Joint tenancy occurs when two or more people hold title to real estate jointly, with equal rights to enjoy the property during their lives; in the event of the death of one of the partners, their rights of ownership pass to the surviving tenant(s).
The advantage of this method is that the parties in the ownership need not be married or related.
The downside is that any financing or use of the property for financial gain must be approved by all parties and cannot be transferred by will after one passes. If the parties are not married, in order to get out of the title, they must petition the court to divide the property or order its sale.

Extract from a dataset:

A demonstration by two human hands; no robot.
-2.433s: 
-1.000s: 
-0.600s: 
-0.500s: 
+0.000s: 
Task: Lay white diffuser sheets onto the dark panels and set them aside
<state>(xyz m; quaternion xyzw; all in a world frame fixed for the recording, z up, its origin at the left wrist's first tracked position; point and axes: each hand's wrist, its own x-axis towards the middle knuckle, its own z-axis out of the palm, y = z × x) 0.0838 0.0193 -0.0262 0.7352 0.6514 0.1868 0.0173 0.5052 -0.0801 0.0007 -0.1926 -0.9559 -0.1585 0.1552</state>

Another large disadvantage is that a creditor that has a legal judgment to collect a debt from one of the owners can also petition the court to divide the property and force a sale in order to collect on its judgment. In this method, each of the owners takes a risk in the other's financial choices.
Tenancy In Common
With tenancy in common, two or more persons hold title to real estate jointly, with equal rights to enjoy the property during their lives. Unlike joint tenancy, tenants in common hold title individually for their respective part of the property and can dispose of or encumber it at will. Ownership can be willed to other parties, and in the event of death, ownership will transfer to that owner's heirs undivided.
Tenancy in common allows for one owner to use the wealth created by their portion of the property as collateral for financial transactions, and creditors can place liens only against one owner's particular portion of the property.
Any liens on the property must be cleared in order for a total transfer of ownership to take place.
Your lender must advise you what steps are necessary to hold title jointly while obtaining your loan severally. In addition, all of these issues need to be reviewed by your accountant or tax attorney. Bear in mind that once you share title, in California, there may be additional implications if the one who is unencumbered decides to sell, and the other does not.